§ PROBLEM DESCRIPTION
All lines between the start of the listing below and the line containing "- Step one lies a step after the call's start", inclusive, must be repeated exactly.

§ INPUT DATA
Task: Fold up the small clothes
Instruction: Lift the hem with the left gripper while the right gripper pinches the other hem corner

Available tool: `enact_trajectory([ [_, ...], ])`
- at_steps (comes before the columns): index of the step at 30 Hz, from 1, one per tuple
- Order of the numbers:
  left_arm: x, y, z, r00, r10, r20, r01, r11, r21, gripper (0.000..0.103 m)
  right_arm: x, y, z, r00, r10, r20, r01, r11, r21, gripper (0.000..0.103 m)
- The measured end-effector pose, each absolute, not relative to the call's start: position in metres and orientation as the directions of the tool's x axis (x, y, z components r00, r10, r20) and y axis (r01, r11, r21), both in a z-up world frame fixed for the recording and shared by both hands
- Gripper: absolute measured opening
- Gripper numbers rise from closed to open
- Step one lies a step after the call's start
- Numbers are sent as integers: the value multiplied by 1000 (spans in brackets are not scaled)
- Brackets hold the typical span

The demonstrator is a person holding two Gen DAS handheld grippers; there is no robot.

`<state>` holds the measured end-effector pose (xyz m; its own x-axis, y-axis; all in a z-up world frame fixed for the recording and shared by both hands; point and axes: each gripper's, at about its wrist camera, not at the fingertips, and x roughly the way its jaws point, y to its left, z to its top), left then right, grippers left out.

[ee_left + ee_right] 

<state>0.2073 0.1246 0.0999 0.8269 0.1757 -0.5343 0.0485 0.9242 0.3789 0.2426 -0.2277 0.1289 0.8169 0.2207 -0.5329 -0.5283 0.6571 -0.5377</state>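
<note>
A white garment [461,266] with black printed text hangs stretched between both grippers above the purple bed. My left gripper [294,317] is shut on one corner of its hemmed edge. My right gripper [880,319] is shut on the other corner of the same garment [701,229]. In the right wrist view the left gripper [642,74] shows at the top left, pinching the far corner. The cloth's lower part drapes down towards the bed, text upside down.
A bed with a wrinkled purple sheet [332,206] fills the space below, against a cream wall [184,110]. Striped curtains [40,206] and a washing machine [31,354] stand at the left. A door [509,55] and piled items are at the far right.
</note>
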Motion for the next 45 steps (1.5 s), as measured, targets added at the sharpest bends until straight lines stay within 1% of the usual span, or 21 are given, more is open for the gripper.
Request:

§ EXERCISE ANSWER
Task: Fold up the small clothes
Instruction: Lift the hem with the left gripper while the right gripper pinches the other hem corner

Available tool: `enact_trajectory([ [_, ...], ])`
- at_steps (comes before the columns): index of the step at 30 Hz, from 1, one per tuple
- Order of the numbers:
  left_arm: x, y, z, r00, r10, r20, r01, r11, r21, gripper (0.000..0.103 m)
  right_arm: x, y, z, r00, r10, r20, r01, r11, r21, gripper (0.000..0.103 m)
- The measured end-effector pose, each absolute, not relative to the call's start: position in metres and orientation as the directions of the tool's x axis (x, y, z components r00, r10, r20) and y axis (r01, r11, r21), both in a z-up world frame fixed for the recording and shared by both hands
- Gripper: absolute measured opening
- Gripper numbers rise from closed to open
- Step one lies a step after the call's start

Nothing else is part of this answer.